EXERCISE DETAILS
The data beneath this task is to be duplicated exactly, in its entirety.
Segment Open
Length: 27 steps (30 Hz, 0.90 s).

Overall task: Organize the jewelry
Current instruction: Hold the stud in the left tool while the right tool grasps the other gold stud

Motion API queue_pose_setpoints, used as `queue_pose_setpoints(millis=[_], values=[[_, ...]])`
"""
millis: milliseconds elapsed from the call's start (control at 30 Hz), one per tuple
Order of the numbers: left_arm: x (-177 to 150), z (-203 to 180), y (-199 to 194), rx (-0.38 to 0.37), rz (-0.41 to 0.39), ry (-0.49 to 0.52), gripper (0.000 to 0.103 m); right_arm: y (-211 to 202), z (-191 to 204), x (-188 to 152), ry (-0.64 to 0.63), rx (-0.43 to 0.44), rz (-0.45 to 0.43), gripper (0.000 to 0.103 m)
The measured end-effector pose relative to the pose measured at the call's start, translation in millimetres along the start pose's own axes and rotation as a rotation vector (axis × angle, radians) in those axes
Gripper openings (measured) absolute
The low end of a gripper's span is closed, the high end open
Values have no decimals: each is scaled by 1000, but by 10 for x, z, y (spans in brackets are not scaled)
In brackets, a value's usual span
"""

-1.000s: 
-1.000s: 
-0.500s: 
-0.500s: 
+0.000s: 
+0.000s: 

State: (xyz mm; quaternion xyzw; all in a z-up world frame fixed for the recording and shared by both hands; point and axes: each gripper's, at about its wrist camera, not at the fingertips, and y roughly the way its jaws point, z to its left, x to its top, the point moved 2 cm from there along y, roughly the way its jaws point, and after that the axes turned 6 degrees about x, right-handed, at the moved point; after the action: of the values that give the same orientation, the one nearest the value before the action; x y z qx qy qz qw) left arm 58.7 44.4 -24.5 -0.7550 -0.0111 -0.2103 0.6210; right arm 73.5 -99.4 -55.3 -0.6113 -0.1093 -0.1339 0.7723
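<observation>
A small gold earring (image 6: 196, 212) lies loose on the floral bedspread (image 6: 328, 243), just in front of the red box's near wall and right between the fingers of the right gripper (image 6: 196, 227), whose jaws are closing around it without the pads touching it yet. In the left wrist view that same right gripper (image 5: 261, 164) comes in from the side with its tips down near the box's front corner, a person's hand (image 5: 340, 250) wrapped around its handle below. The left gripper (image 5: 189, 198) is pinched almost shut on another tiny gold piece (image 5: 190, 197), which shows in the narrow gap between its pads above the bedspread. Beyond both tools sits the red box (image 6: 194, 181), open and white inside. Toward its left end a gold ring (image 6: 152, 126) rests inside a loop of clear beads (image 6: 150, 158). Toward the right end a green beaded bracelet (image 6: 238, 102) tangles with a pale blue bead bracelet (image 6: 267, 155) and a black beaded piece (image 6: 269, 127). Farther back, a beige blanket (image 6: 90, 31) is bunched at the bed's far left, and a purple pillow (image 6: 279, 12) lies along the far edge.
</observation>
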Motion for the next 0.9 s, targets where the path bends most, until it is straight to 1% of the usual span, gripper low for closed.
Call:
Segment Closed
SOLVED EXERCISE
Length: 27 steps (30 Hz, 0.90 s).

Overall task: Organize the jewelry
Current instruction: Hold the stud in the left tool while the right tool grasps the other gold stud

Motion API queue_pose_setpoints, used as `queue_pose_setpoints(millis=[_], values=[[_, ...]])`
"""
millis: milliseconds elapsed from the call's start (control at 30 Hz), one per tuple
Order of the numbers: left_arm: x (-177 to 150), z (-203 to 180), y (-199 to 194), rx (-0.38 to 0.37), rz (-0.41 to 0.39), ry (-0.49 to 0.52), gripper (0.000 to 0.103 m); right_arm: y (-211 to 202), z (-191 to 204), x (-188 to 152), ry (-0.64 to 0.63), rx (-0.43 to 0.44), rz (-0.45 to 0.43), gripper (0.000 to 0.103 m)
The measured end-effector pose relative to the pose measured at the call's start, translation in millimetres along the start pose's own axes and rotation as a rotation vector (axis × angle, radians) in those axes
Gripper openings (measured) absolute
The low end of a gripper's span is closed, the high end open
Values have no decimals: each is scaled by 1000, but by 10 for x, z, y (spans in brackets are not scaled)
In brackets, a value's usual span
"""

-1.000s: 
-1.000s: 
-0.500s: 
-0.500s: 
+0.000s: 
+0.000s: 

State: (xyz mm; quaternion xyzw; all in a z-up world frame fixed for the recording and shared by both hands; point and axes: each gripper's, at about its wrist camera, not at the fingertips, and y roughly the way its jaws point, z to its left, x to its top, the point moved 2 cm from there along y, roughly the way its jaws point, and after that the axes turned 6 degrees about x, right-handed, at the moved point; after the action: of the values that give the same orientation, the one nearest the value before the action; x y z qx qy qz qw) left arm 58.7 44.4 -24.5 -0.7550 -0.0111 -0.2103 0.6210; right arm 73.5 -99.4 -55.3 -0.6113 -0.1093 -0.1339 0.7723
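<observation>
A small gold earring (image 6: 196, 212) lies loose on the floral bedspread (image 6: 328, 243), just in front of the red box's near wall and right between the fingers of the right gripper (image 6: 196, 227), whose jaws are closing around it without the pads touching it yet. In the left wrist view that same right gripper (image 5: 261, 164) comes in from the side with its tips down near the box's front corner, a person's hand (image 5: 340, 250) wrapped around its handle below. The left gripper (image 5: 189, 198) is pinched almost shut on another tiny gold piece (image 5: 190, 197), which shows in the narrow gap between its pads above the bedspread. Beyond both tools sits the red box (image 6: 194, 181), open and white inside. Toward its left end a gold ring (image 6: 152, 126) rests inside a loop of clear beads (image 6: 150, 158). Toward the right end a green beaded bracelet (image 6: 238, 102) tangles with a pale blue bead bracelet (image 6: 267, 155) and a black beaded piece (image 6: 269, 127). Farther back, a beige blanket (image 6: 90, 31) is bunched at the bed's far left, and a purple pillow (image 6: 279, 12) lies along the far edge.
</observation>
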Motion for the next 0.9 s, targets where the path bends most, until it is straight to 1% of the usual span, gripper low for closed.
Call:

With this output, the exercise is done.